*** Material for this task ***
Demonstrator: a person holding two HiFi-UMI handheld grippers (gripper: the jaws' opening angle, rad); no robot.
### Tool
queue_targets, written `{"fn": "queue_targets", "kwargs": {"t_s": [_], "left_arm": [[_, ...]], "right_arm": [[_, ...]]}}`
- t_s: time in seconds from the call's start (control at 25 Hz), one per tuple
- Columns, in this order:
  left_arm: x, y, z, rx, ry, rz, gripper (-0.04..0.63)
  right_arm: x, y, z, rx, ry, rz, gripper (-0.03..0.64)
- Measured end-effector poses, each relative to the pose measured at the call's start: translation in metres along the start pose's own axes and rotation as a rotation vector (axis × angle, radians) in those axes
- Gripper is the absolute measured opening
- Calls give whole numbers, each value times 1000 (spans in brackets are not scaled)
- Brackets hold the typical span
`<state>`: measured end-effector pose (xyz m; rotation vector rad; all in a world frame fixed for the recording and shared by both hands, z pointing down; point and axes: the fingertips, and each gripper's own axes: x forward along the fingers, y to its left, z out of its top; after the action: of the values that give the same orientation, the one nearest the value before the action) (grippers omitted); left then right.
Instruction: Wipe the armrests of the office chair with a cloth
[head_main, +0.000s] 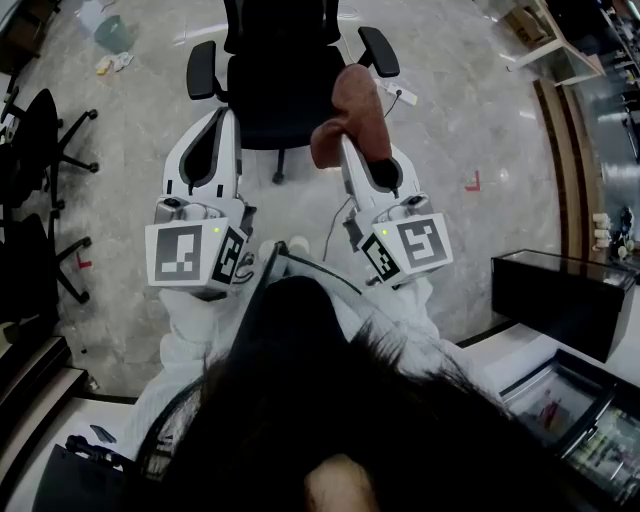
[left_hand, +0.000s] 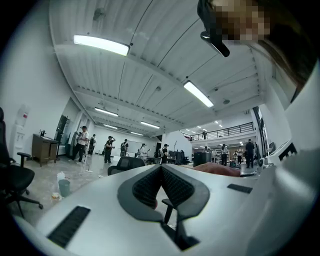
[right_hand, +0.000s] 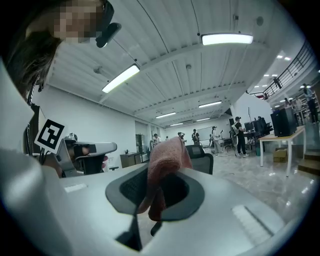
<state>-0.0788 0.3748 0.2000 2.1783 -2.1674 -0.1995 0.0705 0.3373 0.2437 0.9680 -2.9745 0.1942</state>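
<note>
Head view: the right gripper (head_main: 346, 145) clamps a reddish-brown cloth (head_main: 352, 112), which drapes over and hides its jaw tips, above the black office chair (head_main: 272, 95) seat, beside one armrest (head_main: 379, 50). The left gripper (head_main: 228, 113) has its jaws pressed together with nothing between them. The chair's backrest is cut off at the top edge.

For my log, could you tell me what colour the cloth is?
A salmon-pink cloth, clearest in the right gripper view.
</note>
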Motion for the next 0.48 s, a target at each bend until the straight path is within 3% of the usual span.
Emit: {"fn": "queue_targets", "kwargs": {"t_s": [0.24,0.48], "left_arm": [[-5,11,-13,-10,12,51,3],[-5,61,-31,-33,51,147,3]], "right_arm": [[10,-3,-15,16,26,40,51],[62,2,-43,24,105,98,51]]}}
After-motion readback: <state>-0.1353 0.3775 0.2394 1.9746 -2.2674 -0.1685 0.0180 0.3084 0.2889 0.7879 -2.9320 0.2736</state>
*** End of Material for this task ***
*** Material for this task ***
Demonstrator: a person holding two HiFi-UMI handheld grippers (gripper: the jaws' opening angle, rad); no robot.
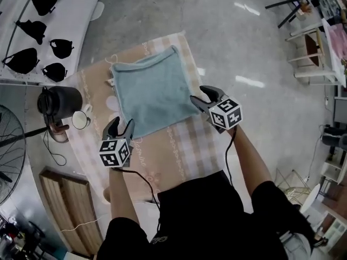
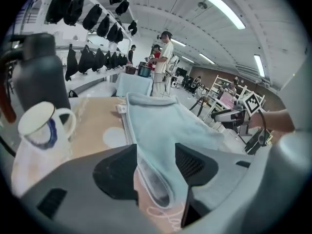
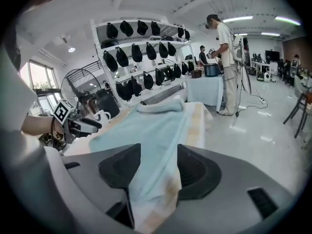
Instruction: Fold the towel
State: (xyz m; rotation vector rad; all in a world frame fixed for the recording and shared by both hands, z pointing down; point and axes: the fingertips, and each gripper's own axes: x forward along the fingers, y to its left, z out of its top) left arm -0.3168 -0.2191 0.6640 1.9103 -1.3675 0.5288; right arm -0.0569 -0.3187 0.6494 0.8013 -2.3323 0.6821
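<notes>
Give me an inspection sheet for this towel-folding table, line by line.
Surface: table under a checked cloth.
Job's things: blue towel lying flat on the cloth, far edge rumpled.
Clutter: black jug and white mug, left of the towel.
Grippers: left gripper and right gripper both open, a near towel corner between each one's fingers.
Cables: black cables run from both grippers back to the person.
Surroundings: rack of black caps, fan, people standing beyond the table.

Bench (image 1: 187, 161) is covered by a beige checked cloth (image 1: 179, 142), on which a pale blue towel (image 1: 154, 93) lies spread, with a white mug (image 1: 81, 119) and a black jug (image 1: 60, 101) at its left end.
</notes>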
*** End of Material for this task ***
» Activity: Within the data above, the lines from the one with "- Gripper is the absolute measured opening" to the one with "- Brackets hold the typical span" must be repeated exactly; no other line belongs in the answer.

» Written solution:
- Gripper is the absolute measured opening
- Calls give whole numbers, each value times 1000 (spans in brackets are not scaled)
- Brackets hold the typical span

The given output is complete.